Alors, combien de temps va durer la paralysie ? Quelle sera la sortie de crise ?

Le président a dit que la crise pourrait durer des mois, voire des années. C’est impossible. Je suis peut-être naïf, mais je crois qu’un compromis sera trouvé quand chacune des parties sera plus conciliante. Les démocrates vont peut-être maintenant accorder 3, voire 4 milliards sur les 5,7 demandés.
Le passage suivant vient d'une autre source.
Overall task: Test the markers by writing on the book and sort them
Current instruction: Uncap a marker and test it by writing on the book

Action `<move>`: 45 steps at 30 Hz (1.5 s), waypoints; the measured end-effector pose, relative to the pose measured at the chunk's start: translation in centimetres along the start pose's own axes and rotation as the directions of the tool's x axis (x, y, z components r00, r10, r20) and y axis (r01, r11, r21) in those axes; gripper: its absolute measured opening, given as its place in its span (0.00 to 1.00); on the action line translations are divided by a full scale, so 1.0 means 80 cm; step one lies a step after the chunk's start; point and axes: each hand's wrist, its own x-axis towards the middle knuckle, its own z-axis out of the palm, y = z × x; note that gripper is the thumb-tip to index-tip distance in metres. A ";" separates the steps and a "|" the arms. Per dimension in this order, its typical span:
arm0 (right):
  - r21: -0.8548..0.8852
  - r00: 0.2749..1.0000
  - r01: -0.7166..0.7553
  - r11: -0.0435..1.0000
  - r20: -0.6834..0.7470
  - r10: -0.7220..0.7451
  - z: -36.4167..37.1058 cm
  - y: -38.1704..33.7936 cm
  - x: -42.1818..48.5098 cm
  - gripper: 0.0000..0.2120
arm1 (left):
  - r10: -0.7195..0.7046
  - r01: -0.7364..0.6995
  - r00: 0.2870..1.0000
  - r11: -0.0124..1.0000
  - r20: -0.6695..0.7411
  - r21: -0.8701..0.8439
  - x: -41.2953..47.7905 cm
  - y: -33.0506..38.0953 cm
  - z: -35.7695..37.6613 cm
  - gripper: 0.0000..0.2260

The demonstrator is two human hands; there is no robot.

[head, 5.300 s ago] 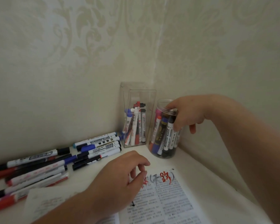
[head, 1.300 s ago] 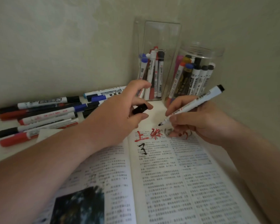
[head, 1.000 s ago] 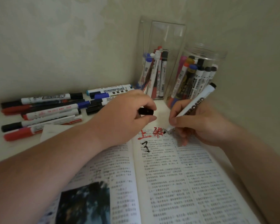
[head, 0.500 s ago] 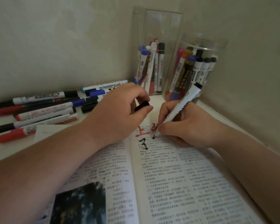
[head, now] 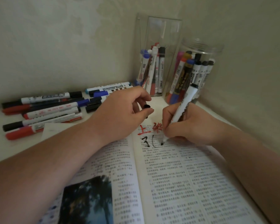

Le président, lui, va peut-être changer ses demandes et détourner son attention sur la politique étrangère, où il a plus de marge de manoeuvre.

À long terme, d’autres paralysies vont-elles survenir dans cette république cassée en deux et profondément très divisée ?

Le shutdown est le symptôme de la polarisation partisane et idéologique qui afflige le système politique américain. Sous Barack Obama déjà, les républicains tenaient le gouvernement en otage à des fins politiques. Là, une cohorte démocrate beaucoup plus à gauche se pointe au Congrès et la marge de manoeuvre pour des compromis s’amenuise. Les démocrates semblent aussi menottés que l’étaient les républicains avec la cohorte du Tea Party qui a divisé le parti. Il n’y a pas d’amélioration en vue et on risque de voir cette situation de blocage se reproduire. Tous les coups sont permis dans ce système depuis le milieu des années 1990. Trump vient magnifier et empirer ces défauts. C’est un président tellement polarisant, beaucoup plus que Barack Obama. Il a déjà à son actif trois fermetures du gouvernement, dont deux et demie survenues alors que son parti contrôlait les deux chambres et la présidence. Ça en dit long sur la situation.